## PROBLEM DESCRIPTION
Everything in the listing below must be duplicated exactly.

## PROVIDED DATA
▬▬▬
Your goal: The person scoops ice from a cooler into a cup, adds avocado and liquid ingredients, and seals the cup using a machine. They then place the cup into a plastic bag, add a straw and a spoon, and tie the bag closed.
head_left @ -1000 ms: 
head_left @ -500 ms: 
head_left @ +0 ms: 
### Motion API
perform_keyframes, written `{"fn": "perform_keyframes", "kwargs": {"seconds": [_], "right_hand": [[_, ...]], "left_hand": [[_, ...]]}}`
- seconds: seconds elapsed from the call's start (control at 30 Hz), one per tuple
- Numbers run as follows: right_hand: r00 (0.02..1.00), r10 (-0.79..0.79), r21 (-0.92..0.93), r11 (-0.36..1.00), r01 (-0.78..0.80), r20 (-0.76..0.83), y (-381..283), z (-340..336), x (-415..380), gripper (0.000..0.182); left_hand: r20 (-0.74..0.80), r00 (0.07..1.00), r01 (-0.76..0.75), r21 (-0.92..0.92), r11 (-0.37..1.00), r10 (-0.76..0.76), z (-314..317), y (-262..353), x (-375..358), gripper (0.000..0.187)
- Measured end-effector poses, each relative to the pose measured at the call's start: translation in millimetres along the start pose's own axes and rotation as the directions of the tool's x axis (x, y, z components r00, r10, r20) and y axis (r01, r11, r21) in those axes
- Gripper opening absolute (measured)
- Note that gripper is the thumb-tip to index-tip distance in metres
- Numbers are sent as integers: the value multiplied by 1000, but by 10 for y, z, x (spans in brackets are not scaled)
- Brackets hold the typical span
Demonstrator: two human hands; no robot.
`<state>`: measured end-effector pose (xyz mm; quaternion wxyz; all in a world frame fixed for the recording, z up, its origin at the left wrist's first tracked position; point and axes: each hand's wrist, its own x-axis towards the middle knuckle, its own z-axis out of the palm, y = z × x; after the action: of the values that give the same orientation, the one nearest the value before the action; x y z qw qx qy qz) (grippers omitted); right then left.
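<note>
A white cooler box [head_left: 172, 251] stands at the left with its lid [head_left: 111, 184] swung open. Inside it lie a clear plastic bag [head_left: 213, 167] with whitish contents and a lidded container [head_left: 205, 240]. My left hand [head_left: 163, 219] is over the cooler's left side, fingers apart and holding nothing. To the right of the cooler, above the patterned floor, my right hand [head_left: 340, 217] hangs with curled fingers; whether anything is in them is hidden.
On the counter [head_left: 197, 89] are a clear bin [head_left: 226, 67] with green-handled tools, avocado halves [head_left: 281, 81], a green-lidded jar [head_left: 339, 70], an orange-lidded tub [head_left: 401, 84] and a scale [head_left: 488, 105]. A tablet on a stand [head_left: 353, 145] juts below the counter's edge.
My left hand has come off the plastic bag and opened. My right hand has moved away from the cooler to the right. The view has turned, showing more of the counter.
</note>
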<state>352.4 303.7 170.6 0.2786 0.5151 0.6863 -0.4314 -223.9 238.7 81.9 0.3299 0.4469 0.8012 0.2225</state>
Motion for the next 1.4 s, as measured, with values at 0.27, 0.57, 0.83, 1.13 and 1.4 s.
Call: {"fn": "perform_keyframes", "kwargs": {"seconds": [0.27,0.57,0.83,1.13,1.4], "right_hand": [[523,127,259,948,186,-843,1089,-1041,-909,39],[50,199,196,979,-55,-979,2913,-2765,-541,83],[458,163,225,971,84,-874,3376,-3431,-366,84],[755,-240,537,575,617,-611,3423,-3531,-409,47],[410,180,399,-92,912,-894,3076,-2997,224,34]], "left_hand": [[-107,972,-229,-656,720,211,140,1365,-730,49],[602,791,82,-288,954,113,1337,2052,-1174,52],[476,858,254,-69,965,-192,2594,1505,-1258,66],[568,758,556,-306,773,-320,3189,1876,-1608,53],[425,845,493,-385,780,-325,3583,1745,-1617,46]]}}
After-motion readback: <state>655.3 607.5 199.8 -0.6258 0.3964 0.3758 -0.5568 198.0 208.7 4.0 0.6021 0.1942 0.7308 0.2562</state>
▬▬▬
## RESPONSE TO THIS EXERCISE
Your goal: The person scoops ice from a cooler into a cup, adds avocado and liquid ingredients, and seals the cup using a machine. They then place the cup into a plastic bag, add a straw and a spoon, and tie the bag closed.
head_left @ -1000 ms: 
head_left @ -500 ms: 
head_left @ +0 ms: 
### Motion API
perform_keyframes, written `{"fn": "perform_keyframes", "kwargs": {"seconds": [_], "right_hand": [[_, ...]], "left_hand": [[_, ...]]}}`
- seconds: seconds elapsed from the call's start (control at 30 Hz), one per tuple
- Numbers run as follows: right_hand: r00 (0.02..1.00), r10 (-0.79..0.79), r21 (-0.92..0.93), r11 (-0.36..1.00), r01 (-0.78..0.80), r20 (-0.76..0.83), y (-381..283), z (-340..336), x (-415..380), gripper (0.000..0.182); left_hand: r20 (-0.74..0.80), r00 (0.07..1.00), r01 (-0.76..0.75), r21 (-0.92..0.92), r11 (-0.37..1.00), r10 (-0.76..0.76), z (-314..317), y (-262..353), x (-375..358), gripper (0.000..0.187)
- Measured end-effector poses, each relative to the pose measured at the call's start: translation in millimetres along the start pose's own axes and rotation as the directions of the tool's x axis (x, y, z components r00, r10, r20) and y axis (r01, r11, r21) in those axes
- Gripper opening absolute (measured)
- Note that gripper is the thumb-tip to index-tip distance in metres
- Numbers are sent as integers: the value multiplied by 1000, but by 10 for y, z, x (spans in brackets are not scaled)
- Brackets hold the typical span
Demonstrator: two human hands; no robot.
`<state>`: measured end-effector pose (xyz mm; quaternion wxyz; all in a world frame fixed for the recording, z up, its origin at the left wrist's first tracked position; point and axes: each hand's wrist, its own x-axis towards the middle knuckle, its own z-axis out of the palm, y = z × x; after the action: of the values that give the same orientation, the one nearest the value before the action; x y z qw qx qy qz) (grippers omitted); right then left.
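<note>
A white cooler box [head_left: 172, 251] stands at the left with its lid [head_left: 111, 184] swung open. Inside it lie a clear plastic bag [head_left: 213, 167] with whitish contents and a lidded container [head_left: 205, 240]. My left hand [head_left: 163, 219] is over the cooler's left side, fingers apart and holding nothing. To the right of the cooler, above the patterned floor, my right hand [head_left: 340, 217] hangs with curled fingers; whether anything is in them is hidden.
On the counter [head_left: 197, 89] are a clear bin [head_left: 226, 67] with green-handled tools, avocado halves [head_left: 281, 81], a green-lidded jar [head_left: 339, 70], an orange-lidded tub [head_left: 401, 84] and a scale [head_left: 488, 105]. A tablet on a stand [head_left: 353, 145] juts below the counter's edge.
My left hand has come off the plastic bag and opened. My right hand has moved away from the cooler to the right. The view has turned, showing more of the counter.
</note>
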<state>352.4 303.7 170.6 0.2786 0.5151 0.6863 -0.4314 -223.9 238.7 81.9 0.3299 0.4469 0.8012 0.2225</state>
Motion for the next 1.4 s, as measured, with values at 0.27, 0.57, 0.83, 1.13 and 1.4 s.
Call: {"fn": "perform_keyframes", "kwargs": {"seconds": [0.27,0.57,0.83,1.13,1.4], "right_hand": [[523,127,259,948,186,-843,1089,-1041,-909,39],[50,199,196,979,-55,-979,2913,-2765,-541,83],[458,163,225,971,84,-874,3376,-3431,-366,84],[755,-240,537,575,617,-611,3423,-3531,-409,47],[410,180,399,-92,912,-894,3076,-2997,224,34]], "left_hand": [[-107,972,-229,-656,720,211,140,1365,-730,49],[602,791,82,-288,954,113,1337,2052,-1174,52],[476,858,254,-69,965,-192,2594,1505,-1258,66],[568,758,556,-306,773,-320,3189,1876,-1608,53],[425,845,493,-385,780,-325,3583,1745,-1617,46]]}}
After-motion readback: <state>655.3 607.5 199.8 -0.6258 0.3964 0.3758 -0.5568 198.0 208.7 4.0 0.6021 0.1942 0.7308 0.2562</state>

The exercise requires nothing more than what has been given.